For more information on this subject, you can check the NVIDIA Jetson Linux Developer Guide for JP4.5 on this link:
https://docs.nvidia.com/jetson/l4t/index.html#page/Tegra%20Linux%20Driver%20Package%20Development%20Guide/updating_jetson_and_host.html#wwpID0E06B0HA

best regards,
Andres Campos
Embedded Software Engineer

Hi Andres,

Thanks. I did review this link earlier today. I am getting familiar with the NVIDIA software (structure and organization).

Some background. We will be doing our own development for a custom board. We have taken the JetPack 4.5.1 with kernel 4.9 and added custom drivers, device tree changes to match our hardware. With Jetpack 4.6 being released soon and when new releases are provided in the future, I want to support the changes of the new release with the least effort/changes.
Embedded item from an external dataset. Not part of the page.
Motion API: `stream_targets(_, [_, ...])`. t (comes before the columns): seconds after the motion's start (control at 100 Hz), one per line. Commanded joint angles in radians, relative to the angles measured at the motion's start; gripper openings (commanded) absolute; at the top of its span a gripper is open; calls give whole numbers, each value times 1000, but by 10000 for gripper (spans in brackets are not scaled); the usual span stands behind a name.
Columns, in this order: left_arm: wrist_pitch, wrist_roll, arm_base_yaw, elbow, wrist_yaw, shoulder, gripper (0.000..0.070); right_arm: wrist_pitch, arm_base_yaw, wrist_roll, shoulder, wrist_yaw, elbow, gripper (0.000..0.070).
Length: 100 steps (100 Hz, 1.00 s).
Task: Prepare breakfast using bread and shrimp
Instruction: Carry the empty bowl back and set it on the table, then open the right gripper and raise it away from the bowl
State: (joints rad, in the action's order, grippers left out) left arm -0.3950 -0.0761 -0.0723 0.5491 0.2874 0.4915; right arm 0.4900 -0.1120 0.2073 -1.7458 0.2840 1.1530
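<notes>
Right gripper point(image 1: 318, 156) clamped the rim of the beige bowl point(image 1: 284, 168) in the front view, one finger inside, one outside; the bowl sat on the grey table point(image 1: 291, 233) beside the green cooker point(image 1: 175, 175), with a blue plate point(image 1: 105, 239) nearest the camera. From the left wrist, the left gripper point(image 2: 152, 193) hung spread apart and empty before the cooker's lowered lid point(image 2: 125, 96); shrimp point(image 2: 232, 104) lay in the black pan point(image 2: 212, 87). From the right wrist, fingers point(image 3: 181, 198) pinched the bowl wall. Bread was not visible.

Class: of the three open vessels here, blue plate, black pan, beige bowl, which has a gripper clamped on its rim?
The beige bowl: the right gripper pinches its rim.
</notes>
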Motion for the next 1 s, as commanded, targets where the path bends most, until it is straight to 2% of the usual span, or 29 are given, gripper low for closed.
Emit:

To include the updates, what is the best procedure? Do we have to rebase the existing code with the new JetPack release or how should we structure our code to easily add or move our code to the newest release?

Thanks
Malcolm

Malcolm,

Thanks for sharing that information.

You are working with a custom device tree, as well as a custom kernel and/or kernel modules (depending on how you are including your drivers). Therefore, when upgrading to a new Jetpack version, there is no other way around that to customize those new files too.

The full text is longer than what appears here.